_TASK REQUIREMENTS:_
Nothing but a number should be given: how many lines of the records include "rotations"?

_EXCERPTED DATA:_
====
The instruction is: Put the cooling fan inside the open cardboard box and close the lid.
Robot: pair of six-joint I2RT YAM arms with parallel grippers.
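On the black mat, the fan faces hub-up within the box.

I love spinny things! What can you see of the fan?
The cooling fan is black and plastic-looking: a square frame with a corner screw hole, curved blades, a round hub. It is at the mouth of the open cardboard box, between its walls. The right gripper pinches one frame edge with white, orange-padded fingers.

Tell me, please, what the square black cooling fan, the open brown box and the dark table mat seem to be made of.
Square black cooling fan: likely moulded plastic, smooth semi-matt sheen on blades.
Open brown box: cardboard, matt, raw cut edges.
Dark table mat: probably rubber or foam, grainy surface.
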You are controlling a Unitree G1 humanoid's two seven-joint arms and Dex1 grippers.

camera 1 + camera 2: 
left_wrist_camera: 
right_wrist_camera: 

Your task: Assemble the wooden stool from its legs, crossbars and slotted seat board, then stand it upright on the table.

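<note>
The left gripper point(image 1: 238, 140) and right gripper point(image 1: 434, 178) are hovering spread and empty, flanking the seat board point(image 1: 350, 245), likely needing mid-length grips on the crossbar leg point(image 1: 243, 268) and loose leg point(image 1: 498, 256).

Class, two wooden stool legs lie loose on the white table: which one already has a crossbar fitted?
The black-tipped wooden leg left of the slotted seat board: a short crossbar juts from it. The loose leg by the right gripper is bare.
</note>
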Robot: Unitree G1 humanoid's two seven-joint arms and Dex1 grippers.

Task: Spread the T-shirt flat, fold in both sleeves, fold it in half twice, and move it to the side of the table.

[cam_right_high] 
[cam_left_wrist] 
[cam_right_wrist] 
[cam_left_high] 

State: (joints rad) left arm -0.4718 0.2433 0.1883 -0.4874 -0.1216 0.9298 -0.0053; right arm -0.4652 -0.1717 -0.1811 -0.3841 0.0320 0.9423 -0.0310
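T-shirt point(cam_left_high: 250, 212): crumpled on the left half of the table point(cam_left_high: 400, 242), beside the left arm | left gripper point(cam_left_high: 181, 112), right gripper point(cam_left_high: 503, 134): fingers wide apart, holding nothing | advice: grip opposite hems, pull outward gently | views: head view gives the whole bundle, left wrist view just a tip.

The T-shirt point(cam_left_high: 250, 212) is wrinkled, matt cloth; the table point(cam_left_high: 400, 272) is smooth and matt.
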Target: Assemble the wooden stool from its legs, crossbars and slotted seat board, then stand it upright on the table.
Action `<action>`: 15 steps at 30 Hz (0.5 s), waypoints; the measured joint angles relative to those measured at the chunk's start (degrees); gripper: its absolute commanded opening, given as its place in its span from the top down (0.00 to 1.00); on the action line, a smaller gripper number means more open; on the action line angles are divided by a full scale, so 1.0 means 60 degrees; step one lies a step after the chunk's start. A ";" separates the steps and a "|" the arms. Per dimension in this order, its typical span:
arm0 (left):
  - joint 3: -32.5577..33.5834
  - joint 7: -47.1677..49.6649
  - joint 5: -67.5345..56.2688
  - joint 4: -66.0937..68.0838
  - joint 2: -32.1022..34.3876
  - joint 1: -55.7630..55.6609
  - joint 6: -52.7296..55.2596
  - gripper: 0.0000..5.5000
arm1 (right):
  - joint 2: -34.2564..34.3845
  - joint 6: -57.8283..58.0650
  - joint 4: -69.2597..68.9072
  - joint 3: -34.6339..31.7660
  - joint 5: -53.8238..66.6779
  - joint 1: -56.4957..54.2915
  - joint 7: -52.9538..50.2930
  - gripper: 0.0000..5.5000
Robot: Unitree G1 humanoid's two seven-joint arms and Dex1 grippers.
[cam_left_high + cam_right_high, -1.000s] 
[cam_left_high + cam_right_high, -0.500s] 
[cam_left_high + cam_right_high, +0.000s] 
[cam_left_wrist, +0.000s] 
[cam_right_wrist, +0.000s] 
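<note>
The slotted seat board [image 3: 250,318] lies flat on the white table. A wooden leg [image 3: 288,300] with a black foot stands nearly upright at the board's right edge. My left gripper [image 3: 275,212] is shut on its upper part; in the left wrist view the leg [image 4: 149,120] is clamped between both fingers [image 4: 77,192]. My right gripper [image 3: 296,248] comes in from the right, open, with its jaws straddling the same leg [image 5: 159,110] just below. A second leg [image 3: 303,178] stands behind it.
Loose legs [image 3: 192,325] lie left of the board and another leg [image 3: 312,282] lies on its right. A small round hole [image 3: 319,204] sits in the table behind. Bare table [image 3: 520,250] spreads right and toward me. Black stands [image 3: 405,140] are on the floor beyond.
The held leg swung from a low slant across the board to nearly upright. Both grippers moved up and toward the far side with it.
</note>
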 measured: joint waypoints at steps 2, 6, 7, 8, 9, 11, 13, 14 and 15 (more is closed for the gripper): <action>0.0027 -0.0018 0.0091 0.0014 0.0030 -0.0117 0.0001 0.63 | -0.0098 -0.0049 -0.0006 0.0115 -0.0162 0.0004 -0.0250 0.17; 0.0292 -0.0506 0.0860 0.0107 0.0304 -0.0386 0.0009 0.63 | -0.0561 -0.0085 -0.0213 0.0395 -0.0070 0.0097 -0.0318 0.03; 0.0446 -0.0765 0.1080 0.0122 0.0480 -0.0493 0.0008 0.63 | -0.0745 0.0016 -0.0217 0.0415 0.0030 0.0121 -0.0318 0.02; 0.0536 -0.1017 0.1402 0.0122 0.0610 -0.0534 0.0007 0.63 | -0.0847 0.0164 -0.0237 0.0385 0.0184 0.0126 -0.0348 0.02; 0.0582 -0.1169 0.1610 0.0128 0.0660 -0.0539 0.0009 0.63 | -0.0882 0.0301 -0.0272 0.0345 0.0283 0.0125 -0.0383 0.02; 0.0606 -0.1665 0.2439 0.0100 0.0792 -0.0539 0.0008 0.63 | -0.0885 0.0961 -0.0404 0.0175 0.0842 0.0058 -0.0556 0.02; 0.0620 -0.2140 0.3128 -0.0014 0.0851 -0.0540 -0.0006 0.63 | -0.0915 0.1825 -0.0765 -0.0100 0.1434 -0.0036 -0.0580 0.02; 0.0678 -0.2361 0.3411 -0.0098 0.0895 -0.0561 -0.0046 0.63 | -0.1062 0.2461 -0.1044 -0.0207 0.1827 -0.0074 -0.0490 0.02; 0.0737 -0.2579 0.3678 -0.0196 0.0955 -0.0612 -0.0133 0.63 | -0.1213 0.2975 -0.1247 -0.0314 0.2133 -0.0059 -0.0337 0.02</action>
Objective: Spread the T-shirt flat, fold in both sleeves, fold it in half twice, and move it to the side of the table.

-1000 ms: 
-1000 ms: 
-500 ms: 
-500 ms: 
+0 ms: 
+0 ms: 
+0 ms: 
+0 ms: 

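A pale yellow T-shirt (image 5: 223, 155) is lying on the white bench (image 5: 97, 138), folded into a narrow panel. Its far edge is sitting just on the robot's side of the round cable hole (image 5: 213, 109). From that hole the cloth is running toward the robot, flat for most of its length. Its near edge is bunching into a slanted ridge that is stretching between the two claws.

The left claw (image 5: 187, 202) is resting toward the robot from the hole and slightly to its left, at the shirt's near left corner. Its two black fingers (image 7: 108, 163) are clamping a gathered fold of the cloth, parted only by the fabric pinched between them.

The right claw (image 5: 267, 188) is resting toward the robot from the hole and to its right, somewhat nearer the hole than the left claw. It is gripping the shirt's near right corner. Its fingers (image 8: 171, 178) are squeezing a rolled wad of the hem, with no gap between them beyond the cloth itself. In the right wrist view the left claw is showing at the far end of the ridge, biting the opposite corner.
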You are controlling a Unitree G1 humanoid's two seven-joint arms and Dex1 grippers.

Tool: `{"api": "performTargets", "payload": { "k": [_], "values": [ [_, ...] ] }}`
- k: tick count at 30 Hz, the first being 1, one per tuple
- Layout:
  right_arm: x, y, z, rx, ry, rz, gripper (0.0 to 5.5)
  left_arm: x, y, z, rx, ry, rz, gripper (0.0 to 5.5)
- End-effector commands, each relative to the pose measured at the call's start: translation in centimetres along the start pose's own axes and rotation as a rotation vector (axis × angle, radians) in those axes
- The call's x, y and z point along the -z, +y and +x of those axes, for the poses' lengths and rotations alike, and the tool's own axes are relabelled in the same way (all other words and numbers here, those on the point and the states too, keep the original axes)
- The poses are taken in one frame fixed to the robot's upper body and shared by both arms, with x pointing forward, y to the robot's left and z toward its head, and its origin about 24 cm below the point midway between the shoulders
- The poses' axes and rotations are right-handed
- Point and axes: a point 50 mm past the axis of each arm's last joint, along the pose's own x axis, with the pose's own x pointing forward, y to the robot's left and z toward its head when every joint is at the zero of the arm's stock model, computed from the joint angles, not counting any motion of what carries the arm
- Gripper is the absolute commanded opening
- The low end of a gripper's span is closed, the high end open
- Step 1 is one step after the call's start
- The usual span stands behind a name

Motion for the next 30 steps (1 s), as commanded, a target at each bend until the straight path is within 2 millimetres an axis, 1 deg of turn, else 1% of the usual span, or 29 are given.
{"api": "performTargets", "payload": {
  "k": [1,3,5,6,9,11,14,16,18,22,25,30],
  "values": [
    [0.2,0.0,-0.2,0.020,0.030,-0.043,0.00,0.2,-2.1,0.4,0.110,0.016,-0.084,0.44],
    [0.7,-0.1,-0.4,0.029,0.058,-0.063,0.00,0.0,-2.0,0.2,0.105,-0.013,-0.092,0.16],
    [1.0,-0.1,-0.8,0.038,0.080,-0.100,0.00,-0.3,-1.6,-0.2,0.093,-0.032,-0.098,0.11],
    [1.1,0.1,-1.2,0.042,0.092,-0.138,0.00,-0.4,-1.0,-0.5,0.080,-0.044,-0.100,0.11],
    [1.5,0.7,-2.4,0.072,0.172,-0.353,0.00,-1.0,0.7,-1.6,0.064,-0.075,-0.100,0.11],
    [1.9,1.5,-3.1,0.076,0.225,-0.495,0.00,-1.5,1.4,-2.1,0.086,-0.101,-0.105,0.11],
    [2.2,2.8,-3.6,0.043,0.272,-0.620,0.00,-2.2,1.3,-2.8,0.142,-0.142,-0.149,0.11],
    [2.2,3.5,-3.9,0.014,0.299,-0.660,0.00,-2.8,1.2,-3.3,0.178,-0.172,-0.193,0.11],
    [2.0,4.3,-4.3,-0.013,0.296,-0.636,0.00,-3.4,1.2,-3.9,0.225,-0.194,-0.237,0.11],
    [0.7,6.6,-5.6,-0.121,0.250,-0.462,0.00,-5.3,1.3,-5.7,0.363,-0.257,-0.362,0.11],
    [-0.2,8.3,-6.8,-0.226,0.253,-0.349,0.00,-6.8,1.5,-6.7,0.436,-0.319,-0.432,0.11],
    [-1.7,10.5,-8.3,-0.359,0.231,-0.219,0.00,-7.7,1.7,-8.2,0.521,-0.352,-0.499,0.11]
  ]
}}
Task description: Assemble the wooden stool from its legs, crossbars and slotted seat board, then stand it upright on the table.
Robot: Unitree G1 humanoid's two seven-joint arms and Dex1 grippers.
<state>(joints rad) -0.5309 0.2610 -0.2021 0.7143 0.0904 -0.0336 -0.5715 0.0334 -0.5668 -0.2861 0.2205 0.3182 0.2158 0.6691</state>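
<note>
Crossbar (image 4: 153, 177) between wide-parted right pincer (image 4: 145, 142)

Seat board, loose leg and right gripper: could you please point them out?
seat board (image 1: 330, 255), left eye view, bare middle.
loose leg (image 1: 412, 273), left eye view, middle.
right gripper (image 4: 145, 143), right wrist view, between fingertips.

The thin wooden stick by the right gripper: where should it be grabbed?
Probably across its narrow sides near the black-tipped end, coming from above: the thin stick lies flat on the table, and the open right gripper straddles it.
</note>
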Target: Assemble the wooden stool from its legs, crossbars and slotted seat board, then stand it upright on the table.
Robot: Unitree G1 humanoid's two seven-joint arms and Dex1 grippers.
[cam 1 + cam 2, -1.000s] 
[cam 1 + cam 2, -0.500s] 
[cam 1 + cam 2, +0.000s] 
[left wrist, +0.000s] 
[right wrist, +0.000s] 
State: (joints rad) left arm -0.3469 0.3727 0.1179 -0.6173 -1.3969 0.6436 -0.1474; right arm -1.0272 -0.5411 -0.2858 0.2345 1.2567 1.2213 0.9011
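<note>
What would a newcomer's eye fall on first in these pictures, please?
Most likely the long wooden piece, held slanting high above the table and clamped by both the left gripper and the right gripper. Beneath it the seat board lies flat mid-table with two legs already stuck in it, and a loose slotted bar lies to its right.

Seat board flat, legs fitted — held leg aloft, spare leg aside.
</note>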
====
_ANSWER TO THIS TASK:_
2